§ Exercise goal
When a line of the material has the word "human" in it, copy that line.

§ Data records
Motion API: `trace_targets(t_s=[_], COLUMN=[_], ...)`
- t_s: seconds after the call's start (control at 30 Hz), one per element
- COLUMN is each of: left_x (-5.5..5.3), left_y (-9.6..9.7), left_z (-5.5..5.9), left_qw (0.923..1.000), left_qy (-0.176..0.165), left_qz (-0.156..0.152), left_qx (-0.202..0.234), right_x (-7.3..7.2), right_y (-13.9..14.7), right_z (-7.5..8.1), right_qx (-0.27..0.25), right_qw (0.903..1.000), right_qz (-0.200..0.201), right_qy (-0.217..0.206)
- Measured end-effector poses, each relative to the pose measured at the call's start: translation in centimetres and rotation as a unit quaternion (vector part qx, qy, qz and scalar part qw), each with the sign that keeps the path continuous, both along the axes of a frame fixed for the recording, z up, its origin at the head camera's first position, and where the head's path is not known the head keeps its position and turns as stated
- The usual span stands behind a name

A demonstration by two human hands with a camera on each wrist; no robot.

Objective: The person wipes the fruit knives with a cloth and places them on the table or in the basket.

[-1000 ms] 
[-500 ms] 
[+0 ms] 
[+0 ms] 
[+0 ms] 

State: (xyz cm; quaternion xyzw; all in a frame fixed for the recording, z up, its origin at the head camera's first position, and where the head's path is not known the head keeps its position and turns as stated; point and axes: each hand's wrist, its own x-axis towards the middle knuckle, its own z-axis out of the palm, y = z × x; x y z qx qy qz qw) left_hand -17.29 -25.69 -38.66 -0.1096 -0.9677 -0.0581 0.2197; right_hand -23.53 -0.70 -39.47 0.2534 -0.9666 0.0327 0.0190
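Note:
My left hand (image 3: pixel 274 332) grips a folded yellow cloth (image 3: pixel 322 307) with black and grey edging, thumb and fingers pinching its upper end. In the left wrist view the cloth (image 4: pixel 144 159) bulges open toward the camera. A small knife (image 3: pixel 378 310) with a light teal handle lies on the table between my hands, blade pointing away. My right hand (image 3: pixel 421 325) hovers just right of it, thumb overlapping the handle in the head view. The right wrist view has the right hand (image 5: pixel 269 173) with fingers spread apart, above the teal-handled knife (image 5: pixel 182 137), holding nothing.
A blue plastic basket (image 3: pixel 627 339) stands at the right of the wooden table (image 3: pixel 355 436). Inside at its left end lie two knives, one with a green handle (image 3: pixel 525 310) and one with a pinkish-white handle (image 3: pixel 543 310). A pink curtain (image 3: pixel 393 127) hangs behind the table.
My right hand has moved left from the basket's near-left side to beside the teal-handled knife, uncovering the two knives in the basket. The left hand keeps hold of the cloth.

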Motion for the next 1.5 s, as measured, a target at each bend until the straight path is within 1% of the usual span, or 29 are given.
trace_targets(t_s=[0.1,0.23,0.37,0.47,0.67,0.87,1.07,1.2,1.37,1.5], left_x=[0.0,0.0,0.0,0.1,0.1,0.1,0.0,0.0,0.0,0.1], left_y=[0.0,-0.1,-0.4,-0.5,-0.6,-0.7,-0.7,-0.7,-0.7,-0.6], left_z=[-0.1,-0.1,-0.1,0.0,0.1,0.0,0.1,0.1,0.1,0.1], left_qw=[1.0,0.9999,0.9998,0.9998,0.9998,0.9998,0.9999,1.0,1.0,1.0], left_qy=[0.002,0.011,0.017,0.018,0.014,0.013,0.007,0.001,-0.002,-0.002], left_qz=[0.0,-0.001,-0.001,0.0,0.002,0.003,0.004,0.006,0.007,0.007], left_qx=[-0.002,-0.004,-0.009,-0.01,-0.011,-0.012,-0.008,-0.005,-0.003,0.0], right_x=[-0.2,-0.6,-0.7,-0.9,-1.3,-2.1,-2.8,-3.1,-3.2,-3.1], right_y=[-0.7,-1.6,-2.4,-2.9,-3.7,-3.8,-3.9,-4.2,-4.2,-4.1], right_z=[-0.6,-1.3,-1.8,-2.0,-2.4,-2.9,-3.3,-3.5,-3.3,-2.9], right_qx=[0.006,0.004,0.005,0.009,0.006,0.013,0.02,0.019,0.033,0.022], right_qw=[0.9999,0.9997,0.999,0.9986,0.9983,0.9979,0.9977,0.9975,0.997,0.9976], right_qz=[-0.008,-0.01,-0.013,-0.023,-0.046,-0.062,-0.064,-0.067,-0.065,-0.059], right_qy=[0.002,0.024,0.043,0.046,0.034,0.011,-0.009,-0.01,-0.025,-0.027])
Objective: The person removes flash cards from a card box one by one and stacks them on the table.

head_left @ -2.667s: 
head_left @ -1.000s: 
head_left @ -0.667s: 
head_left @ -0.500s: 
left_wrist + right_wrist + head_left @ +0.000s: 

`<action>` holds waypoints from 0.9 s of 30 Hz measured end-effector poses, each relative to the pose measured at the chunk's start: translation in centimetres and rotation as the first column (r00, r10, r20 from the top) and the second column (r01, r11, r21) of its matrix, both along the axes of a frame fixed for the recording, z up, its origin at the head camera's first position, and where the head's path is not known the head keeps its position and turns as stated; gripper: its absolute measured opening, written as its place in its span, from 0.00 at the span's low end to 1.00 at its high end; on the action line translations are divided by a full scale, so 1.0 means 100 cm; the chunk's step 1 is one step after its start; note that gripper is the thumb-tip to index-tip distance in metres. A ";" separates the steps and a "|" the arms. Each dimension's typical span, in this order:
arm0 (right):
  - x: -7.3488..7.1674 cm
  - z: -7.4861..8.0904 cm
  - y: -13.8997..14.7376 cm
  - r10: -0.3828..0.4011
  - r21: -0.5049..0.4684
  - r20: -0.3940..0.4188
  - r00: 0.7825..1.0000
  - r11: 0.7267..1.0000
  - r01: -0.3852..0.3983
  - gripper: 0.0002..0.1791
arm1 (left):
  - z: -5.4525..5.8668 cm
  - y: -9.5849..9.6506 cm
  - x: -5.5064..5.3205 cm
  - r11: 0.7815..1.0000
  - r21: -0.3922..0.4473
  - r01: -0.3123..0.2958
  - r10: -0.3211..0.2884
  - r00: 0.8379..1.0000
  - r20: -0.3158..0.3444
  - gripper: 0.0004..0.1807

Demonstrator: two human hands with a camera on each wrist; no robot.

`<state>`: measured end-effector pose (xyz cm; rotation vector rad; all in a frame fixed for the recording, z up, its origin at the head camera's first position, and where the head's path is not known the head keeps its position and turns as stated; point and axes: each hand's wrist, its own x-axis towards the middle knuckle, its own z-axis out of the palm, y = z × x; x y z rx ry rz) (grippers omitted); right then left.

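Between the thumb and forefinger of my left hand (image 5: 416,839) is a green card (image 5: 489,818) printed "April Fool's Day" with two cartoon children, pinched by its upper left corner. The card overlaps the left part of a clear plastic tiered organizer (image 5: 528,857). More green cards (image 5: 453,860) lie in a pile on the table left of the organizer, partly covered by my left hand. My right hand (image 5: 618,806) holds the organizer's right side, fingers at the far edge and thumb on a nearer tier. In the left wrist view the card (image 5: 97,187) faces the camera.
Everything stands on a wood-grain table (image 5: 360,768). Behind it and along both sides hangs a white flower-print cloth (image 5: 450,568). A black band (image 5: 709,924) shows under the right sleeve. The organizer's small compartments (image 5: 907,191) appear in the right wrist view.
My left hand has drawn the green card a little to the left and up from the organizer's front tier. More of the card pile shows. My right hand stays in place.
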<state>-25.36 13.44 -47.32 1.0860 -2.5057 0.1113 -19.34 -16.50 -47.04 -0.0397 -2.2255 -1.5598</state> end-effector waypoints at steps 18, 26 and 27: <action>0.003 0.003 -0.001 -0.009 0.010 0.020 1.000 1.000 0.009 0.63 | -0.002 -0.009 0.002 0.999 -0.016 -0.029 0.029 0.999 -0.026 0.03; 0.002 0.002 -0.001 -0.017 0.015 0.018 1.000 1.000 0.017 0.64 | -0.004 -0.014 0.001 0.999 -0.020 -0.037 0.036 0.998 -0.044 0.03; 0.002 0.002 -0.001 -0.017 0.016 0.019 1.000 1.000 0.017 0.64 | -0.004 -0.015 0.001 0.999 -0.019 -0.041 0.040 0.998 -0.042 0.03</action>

§ Solution for this problem
A demonstration by two human hands with a camera on each wrist; no robot.
Demonstrator: two human hands with a camera on each wrist; no robot.

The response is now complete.